Degas ne s’arrête pas là. Observez le point de vue et le cadrage de l’image : les découpages abrupts auxquels il procède, ainsi que le moment et l’endroit qu’il choisit relèvent d’une double influence. Celle des estampes japonaises, d’une part, adulées par les artistes modernes pour leur audace de composition étrangères aux conventions occidentales ; et celle de la photographie, d’autre part, qui appréhende l’espace et le temps d’une manière radicalement nouvelle. L’image photographique est en effet un prélèvement d’une part de réel qu’elle ne peut englober totalement, jumelé à un rendu séquentiel d’un geste continu. Ce geste, pris sur le vif, s’apparente à un instantané photographique avant l’heure.
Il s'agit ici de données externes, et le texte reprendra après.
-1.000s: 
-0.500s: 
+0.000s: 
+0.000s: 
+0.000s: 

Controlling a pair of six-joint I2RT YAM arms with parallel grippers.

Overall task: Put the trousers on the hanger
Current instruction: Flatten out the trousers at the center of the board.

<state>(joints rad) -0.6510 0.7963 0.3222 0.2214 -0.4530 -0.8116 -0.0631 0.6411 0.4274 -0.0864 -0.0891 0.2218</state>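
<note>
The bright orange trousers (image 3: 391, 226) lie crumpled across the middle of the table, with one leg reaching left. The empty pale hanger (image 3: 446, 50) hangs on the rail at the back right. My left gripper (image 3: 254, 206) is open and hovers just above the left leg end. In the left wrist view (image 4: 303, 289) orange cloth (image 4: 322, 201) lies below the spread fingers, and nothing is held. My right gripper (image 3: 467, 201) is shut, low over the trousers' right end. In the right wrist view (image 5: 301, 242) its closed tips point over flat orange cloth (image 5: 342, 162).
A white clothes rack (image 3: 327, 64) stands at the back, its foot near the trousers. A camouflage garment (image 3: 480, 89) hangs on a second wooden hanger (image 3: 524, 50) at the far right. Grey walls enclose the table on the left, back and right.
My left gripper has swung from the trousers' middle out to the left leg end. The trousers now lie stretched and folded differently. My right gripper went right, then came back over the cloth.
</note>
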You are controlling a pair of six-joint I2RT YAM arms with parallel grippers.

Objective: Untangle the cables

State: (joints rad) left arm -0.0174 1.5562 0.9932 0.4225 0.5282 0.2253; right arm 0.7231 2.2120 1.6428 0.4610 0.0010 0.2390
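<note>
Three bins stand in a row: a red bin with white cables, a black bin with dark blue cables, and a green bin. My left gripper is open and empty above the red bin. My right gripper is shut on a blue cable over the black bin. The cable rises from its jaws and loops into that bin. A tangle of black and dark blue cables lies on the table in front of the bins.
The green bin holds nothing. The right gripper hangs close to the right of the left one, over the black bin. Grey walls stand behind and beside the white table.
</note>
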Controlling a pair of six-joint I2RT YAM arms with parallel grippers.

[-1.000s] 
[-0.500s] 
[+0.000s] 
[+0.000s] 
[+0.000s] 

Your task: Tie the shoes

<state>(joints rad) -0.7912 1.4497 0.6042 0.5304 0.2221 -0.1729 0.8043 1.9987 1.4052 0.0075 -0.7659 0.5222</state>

Mais c’est par-dessus tout l’absence de communication entre le spectateur et la femme qui dérange. Privée de toute identité, réduite à son seul corps, la femme devient un objet, un petit animal, ou un élément de décor comme un autre que Degas se plaît à scruter dans toutes les positions.
Enfin, avez-vous remarqué qu’elle semble ne pas avoir conscience de notre présence ? L’artiste joue avec nous, et nous place ici en position de voyeur : la femme semble épiée comme à travers le trou d’une serrure… Le spectateur est pris au piège !
Pourtant Degas se livre ici à une véritable mise en scène, puisqu’il n’a jamais partagé la vie d’une femme, et n’a donc jamais pu assister spontanément à ces gestes quotidiens. Bien au contraire, il a fait venir un modèle, l’a payée pour qu’elle prenne la pose, et a savamment orchestré l’image, qui n’a plus rien de naturel. Nous sommes finalement loin, ici, de la sensibilité naturaliste !
Ces oeuvres, que Degas ne montra plus, furent ainsi isolées du regard de la critique, et peuvent à ce titre être considérées comme le creuset de ses innovations picturales les plus audacieuses. Certains artistes comme Paul Gauguin, Pierre Bonnard ou Pablo Picasso eurent le privilège d’en voir quelques-unes, et, créant sous leur influence, eurent à coeur de faire de Degas le passeur entre une grandeur académique s’effritant, et une avant-garde picturale naissante qui ne tardera pas à bouleverser la notion d’art toute entière.